Well guess what insurance? FUCK YOU you fucking FUCK BALL! Today I went to the doctor for a very valid reason, nothing serious but still something that needed to be taken care of. As part of my treatment, I was given a prescription. While driving to the drugstore I was excited because I was just a few minutes away from my magical elixir. I asked the pretend doctor behind the pharmacy counter to tell me how much the medicine would cost. I just about shit all the way to the candy aisle when he told me a month’s worth would run me a mere $600! OK calm down, I’ve got that magic insurance card that I pay for every month and never use, surely I would be paying around $50. Turns out, my insurance is about as useful as having Flavor Flav as a father. With my DISCOUNT, the prescription would cost me… drum roll… $580. Way to go, health insurance!

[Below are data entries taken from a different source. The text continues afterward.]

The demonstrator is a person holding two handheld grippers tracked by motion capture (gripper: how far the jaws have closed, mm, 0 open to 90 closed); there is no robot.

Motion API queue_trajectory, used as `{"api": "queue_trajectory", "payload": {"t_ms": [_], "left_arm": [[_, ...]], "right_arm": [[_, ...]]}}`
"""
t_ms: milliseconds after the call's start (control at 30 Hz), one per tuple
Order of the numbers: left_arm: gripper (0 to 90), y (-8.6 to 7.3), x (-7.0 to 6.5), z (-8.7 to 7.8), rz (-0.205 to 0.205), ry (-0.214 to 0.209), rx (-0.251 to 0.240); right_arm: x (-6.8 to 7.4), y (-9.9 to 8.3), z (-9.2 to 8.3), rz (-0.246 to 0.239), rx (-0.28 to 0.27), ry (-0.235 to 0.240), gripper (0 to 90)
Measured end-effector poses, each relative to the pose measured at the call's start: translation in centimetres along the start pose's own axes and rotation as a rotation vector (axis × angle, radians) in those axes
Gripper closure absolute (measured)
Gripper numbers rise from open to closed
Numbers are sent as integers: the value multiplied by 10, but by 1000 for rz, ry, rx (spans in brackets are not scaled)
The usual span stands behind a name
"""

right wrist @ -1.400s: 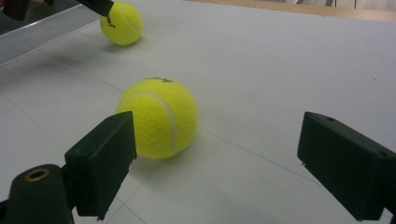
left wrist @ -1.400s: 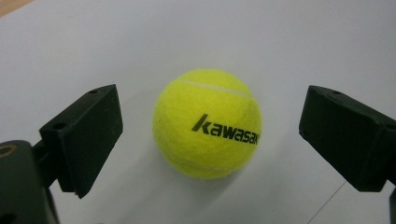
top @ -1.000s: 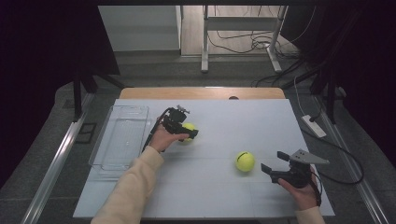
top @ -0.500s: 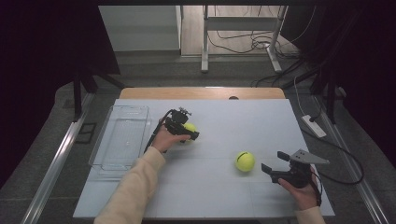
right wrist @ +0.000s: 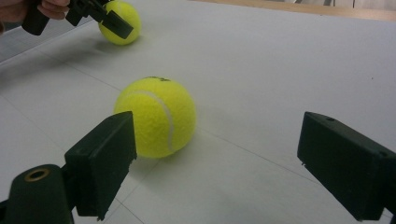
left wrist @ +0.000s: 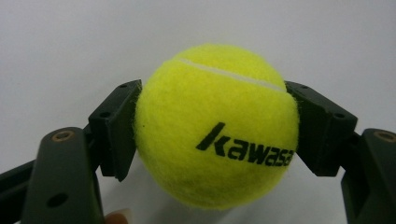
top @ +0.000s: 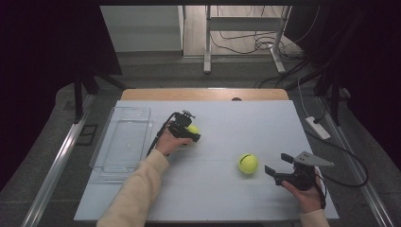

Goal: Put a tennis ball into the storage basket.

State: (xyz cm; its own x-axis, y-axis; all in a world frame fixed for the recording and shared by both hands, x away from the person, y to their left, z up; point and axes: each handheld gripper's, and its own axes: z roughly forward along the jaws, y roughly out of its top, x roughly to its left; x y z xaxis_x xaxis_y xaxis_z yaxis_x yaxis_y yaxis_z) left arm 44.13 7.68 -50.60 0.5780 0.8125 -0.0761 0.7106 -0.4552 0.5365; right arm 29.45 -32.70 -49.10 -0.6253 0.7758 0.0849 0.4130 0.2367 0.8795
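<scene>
Right gripper [top: 276,171]: the person's right hand is holding it at about 5 o'clock on the table, jaws standing wide apart and grasping nothing.
Near ball [top: 248,163]: a yellow tennis ball is lying on the white table top [top: 227,198] just ahead of those spread jaws, apart from them; in the right gripper view it [right wrist: 155,116] is sitting closer to the left-hand jaw than to the other.
Left gripper [top: 191,133]: at about 10 o'clock from the table's middle, its jaws have just been closing and are now clenching the far ball.
Far ball [left wrist: 217,126]: a yellow tennis ball printed "kawasa", pinched at both flanks by the black pads, still resting on or just above the table.
Clear tray [top: 122,142]: standing at 9 o'clock, just left of the left hand, with nothing visible in it.
Doing it well: judging by the grip, the pads are sitting near the ball's widest line, so lifting straight up before swinging toward the tray should be keeping it from rolling out.
</scene>
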Motion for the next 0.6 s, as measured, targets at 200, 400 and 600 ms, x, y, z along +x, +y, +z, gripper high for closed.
{"api": "queue_trajectory", "payload": {"t_ms": [200,400,600], "left_arm": [[268,0,-2,-6,10,-6,-21],[269,1,-7,-15,39,-13,-52],[269,1,-9,-22,44,-26,-78]], "right_arm": [[0,0,0,2,0,3,117],[0,0,0,-1,4,0,117],[0,0,0,-1,3,-1,118]]}}
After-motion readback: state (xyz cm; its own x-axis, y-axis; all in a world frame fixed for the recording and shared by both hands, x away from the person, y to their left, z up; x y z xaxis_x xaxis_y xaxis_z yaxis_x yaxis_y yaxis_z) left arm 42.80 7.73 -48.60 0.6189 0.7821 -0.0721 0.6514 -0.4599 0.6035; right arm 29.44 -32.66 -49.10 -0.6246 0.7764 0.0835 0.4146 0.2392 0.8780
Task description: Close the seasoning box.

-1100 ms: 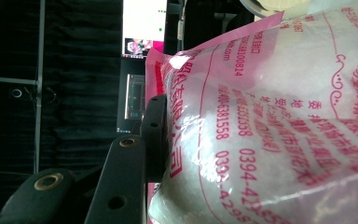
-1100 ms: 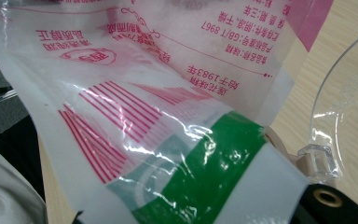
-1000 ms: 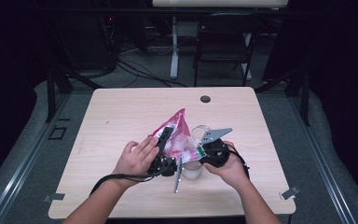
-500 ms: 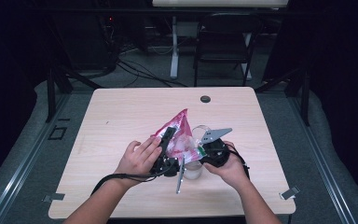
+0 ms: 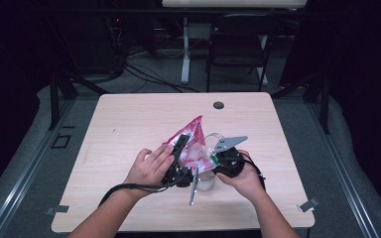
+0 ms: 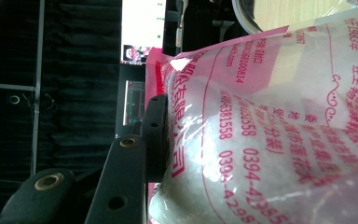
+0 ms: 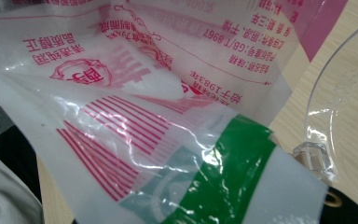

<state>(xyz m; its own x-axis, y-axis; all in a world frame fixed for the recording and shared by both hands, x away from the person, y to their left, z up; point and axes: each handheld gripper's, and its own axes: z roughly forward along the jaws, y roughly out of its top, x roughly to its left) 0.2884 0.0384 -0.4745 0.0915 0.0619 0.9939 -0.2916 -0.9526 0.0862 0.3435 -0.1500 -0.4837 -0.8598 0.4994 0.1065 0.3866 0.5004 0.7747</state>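
While the left gripper (image 5: 181, 148) and the right gripper (image 5: 213, 159) both clamp the pink bag (image 5: 191, 141), held tilted over the clear bowl (image 5: 212, 140), pouring looks barely begun

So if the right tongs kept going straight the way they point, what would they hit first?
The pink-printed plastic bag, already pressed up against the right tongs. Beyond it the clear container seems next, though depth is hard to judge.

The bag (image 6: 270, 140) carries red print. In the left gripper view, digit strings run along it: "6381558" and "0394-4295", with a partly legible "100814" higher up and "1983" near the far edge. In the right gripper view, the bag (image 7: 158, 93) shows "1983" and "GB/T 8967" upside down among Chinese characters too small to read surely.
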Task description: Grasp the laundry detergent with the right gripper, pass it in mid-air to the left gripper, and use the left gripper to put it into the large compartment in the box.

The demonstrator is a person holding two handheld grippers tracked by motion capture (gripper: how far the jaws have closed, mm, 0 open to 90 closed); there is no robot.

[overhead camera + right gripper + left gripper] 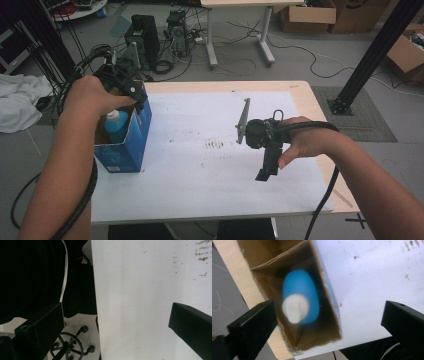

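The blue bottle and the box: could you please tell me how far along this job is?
Done, it seems: the blue bottle stands upright inside the box. In hand: nothing; the left gripper hangs open above the bottle, not touching it, and the right gripper is open over the table. Left: probably just drawing the left gripper away.

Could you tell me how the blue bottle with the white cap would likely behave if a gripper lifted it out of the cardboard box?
The blue bottle looks like smooth, rounded plastic, so flat jaws might slip unless they squeeze its sides squarely. Standing upright in a narrow compartment of the cardboard box, it probably won't tip before it clears the rim. Its weight can't be judged.
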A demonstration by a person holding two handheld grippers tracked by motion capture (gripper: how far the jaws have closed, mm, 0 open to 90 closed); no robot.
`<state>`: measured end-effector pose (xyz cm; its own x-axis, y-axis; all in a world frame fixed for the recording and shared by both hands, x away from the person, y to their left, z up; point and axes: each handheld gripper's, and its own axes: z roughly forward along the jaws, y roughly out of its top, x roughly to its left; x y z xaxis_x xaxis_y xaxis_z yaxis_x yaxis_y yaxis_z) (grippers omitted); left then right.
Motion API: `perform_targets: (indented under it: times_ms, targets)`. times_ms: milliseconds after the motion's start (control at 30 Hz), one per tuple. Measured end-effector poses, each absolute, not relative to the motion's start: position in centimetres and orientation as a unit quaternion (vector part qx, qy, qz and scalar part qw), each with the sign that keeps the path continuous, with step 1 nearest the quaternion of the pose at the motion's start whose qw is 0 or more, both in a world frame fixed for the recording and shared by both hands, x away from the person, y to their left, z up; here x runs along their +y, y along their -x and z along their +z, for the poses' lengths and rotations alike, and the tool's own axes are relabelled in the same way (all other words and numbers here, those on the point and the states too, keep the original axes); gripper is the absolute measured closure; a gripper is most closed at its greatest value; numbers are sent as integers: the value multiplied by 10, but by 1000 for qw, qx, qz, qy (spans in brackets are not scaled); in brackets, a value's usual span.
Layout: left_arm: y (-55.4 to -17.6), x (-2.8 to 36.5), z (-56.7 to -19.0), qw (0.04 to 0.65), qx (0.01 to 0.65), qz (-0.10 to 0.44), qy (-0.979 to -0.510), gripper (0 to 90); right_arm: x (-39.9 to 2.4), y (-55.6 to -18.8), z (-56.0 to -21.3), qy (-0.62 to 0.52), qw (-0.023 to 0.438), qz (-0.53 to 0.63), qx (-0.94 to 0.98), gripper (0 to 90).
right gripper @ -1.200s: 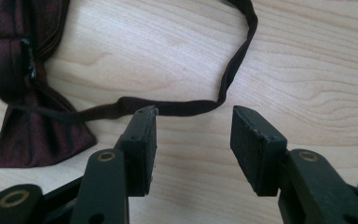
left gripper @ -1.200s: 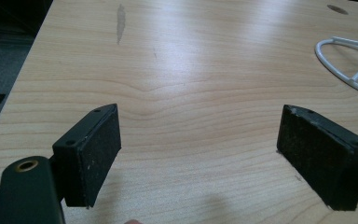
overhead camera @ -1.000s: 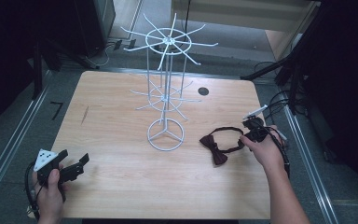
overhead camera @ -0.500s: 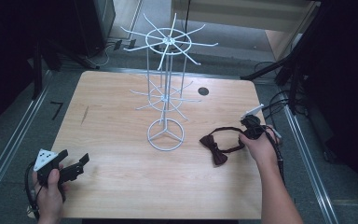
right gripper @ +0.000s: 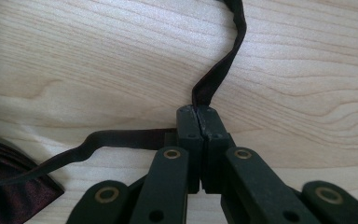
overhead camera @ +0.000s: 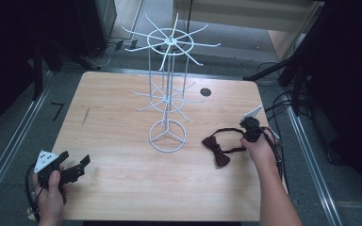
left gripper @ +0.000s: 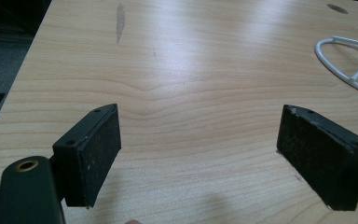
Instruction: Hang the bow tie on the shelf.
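Pinching the thin strap (right gripper: 216,77) of one dark red bow tie (overhead camera: 216,148), the right gripper (overhead camera: 251,128) has its jaws pressed tight together. The bow tie lies flat on the right side of the worktop (overhead camera: 118,188), near one white wire rack (overhead camera: 168,89) standing in the middle. The left gripper (overhead camera: 70,170) hovers at the near left corner, jaws wide apart, holding nothing.

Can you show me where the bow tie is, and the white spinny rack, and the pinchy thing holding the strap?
bow tie (overhead camera: 216,149): high view, on its dark red knot.
white rack (overhead camera: 168,136): high view, on its round base ring.
right gripper (right gripper: 199,112): right gripper view, at the tips shut on the bow tie's strap.
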<state>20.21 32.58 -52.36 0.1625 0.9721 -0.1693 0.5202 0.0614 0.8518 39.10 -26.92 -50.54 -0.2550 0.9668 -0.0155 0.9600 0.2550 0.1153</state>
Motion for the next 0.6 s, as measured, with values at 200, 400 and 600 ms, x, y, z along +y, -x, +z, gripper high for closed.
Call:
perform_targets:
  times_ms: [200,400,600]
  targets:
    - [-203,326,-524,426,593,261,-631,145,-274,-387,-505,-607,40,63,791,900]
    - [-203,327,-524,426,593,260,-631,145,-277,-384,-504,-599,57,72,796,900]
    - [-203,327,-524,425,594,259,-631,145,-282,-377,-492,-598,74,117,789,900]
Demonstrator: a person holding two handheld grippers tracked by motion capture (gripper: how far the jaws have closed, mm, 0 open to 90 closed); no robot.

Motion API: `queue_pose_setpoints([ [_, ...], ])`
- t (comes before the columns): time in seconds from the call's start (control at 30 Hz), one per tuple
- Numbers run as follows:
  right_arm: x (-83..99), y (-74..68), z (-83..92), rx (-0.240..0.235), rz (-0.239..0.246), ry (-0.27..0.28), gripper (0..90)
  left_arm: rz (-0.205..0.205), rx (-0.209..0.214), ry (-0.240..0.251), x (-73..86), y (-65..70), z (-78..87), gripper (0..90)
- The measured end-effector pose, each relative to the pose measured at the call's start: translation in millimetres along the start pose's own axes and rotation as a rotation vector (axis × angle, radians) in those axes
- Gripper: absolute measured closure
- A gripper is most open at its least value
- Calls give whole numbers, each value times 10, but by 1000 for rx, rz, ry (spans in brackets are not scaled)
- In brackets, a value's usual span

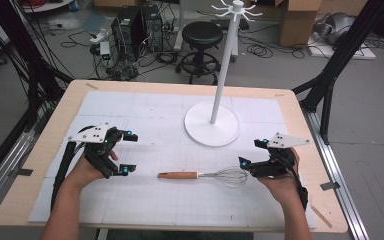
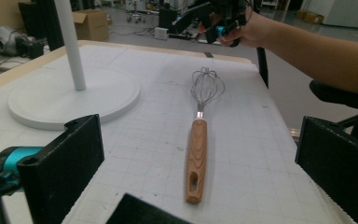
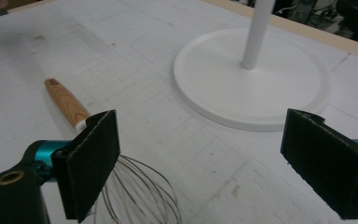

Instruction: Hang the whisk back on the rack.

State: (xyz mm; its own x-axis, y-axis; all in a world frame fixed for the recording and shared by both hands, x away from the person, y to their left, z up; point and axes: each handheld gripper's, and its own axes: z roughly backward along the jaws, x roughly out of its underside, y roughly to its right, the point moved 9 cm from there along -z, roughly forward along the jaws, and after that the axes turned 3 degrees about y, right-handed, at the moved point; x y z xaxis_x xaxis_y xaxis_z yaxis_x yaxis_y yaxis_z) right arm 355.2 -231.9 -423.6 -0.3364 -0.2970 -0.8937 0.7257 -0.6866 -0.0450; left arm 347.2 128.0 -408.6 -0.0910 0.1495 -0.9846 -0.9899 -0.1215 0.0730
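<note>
1. High view: a whisk (image 1: 202, 175) lies flat on the white mat of the table (image 1: 50, 145), between the two grippers and in front of the round base of a white stand (image 1: 212, 124).
2. The left gripper (image 1: 126, 152) sits to the left of the whisk's wooden handle, near its end but apart from it; its jaws stand wide apart with nothing between them.
3. The right gripper (image 1: 252, 152) is just beside the wire head, at its right; its jaws are also spread wide and hold nothing.
4. The whisk's long axis runs left to right across the table, roughly parallel to the near edge, with the handle pointing at the left gripper and the wires at the right one.
5. Left gripper view: the whisk (image 2: 198, 149) runs straight away from the camera, handle end nearest, lying on the mat ahead of the open jaws and between their lines, untouched.
6. Right gripper view: the wire head (image 3: 140, 191) lies low beside the left jaw, which hides part of it, and the handle slants away up and to the left.
</note>
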Motion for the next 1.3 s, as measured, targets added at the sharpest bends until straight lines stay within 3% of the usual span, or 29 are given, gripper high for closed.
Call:
queue_pose_setpoints([
  [0.2, -135, -205, -225, -75, 58, -50, 107, -25, -36, -37, 27, -20, -1, 16],
  [0.37, -255, -446, -481, -159, 137, -116, 108, -35, -39, -49, 36, -18, -20, 16],
  [0.67, -286, -733, -795, -265, 192, -230, 157, -40, -52, -52, 37, -23, -16, 16],
  [0.97, -126, -978, -1055, -328, 255, -357, 205, -45, -65, -68, 59, -46, -19, 16],
  [1.07, -94, -1028, -1107, -341, 277, -371, 231, -42, -67, -65, 56, -47, -14, 17],
  [1.3, -73, -1076, -1152, -362, 279, -391, 235, -44, -69, -65, 57, -57, -9, 17],
])
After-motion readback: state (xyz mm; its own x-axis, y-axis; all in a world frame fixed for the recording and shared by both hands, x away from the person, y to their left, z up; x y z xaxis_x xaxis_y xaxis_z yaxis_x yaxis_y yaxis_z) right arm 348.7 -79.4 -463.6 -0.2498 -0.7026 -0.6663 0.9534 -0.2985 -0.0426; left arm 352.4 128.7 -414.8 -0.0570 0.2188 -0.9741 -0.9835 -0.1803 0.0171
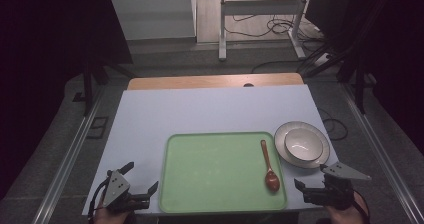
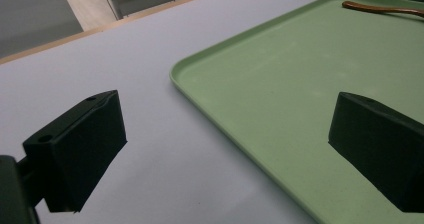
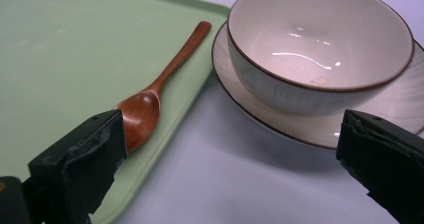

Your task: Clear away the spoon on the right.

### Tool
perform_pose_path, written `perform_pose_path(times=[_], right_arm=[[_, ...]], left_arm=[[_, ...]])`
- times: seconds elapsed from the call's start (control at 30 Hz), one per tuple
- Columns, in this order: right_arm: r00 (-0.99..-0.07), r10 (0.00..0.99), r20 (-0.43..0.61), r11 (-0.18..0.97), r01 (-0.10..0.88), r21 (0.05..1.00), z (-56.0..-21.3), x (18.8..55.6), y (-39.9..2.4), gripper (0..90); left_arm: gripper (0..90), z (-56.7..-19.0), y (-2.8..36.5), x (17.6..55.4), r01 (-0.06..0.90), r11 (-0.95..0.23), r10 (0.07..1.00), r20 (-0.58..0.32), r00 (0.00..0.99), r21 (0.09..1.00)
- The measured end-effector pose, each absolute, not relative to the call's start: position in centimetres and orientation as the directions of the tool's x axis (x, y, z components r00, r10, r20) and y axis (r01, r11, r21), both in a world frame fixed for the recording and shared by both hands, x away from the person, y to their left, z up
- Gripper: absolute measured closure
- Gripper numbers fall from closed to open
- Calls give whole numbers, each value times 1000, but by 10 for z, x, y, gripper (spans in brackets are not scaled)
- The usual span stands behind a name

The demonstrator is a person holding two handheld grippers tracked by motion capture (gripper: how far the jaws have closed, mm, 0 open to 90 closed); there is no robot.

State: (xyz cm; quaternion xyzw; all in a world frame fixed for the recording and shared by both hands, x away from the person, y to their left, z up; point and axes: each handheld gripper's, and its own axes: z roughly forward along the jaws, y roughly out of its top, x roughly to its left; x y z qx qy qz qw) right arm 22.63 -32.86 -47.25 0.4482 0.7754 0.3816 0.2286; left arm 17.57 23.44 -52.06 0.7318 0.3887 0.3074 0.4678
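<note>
A wooden spoon (image 1: pixel 269 167) is laid along the right edge of a green tray (image 1: pixel 215 171), with both tongs held apart at the near edge of the counter (image 1: pixel 200 109).

The spoon is seen with its bowl toward the person and its handle pointing away, just inside the tray's right rim; the rest of the tray is left bare. Just beside that rim, off the tray, a white bowl (image 1: pixel 303 144) is set on a white plate (image 1: pixel 285 134), near the counter's right edge. The right tongs (image 1: pixel 314 178) are held near the plate and the spoon's bowl, jaws wide apart, nothing between them. The left tongs (image 1: pixel 142 176) are held at the tray's near left corner, jaws likewise spread. Open counter is left beyond and left of the tray.
</note>
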Motion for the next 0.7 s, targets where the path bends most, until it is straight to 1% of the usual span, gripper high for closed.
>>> perform_pose_path(times=[0.43,0.57,0.7], right_arm=[[-449,893,18,266,561,784,-485,217,-345,0],[-447,894,38,259,583,770,-488,219,-347,0],[-458,888,45,260,579,773,-488,219,-346,0]], left_arm=[[17,-521,235,176,284,-251,860,79,504,925],[17,-521,235,176,284,-251,860,79,505,925],[17,-521,235,176,285,-253,860,80,504,925]])
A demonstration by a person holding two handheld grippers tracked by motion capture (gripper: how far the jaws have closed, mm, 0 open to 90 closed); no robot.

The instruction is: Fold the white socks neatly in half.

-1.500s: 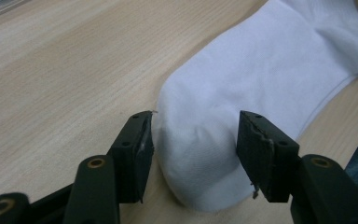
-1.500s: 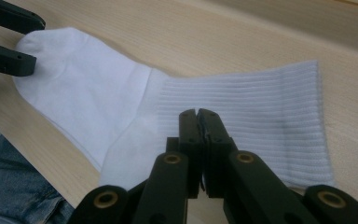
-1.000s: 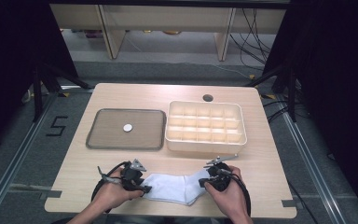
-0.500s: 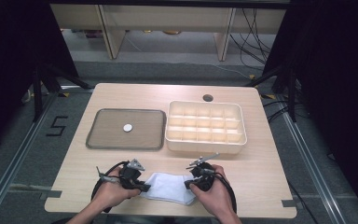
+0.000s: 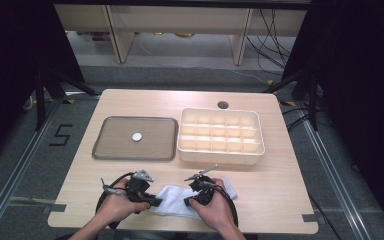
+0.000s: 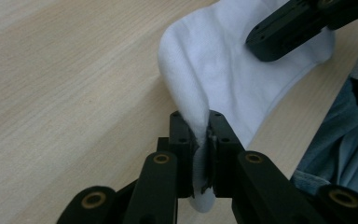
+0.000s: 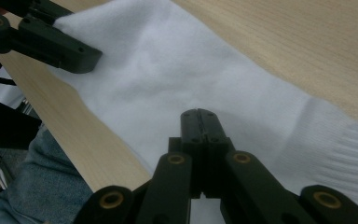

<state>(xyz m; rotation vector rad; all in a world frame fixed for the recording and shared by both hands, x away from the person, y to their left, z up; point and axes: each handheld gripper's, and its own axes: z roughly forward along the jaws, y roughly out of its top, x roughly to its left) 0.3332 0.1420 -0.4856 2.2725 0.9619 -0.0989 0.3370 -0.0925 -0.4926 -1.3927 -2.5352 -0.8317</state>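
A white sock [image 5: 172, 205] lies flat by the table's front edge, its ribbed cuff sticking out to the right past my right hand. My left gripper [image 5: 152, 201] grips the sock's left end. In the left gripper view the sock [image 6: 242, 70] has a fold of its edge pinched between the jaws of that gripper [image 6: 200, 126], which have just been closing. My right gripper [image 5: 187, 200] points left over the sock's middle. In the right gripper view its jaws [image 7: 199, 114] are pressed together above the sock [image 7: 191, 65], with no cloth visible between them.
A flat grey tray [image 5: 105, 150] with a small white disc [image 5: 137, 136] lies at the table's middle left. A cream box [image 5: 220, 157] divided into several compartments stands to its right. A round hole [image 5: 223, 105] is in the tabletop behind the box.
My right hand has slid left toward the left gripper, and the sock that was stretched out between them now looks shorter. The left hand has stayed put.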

So even though I have health insurance, my ailment will go untreated, because I cannot afford the $3,500 needed for the necessary amount of medicine. It literally turns my stomach to think about it. Sadly, our government is too busy fighting over whose party is more awesome to ever solve this, or any, problem. While they act like a bunch of toddlers arguing on the playground, the average American gets fucked. It’s shameful.

Then you have these fearful, douchebag idiots who think providing health care for EVERY American is somehow akin to socialism. I would love to ask these people to even give me the definition of socialism. “Duh, it’s like Hitler and Iraq.”

When I think about how little we accomplish in this country due to all this back-and-forth fighting about bullshit, I’m embarrassed for us. We used to be leaders and innovators but now we can’t get anything done. Everyone suffers, except of course, our elected officials and the drug companies. It is truly shameful.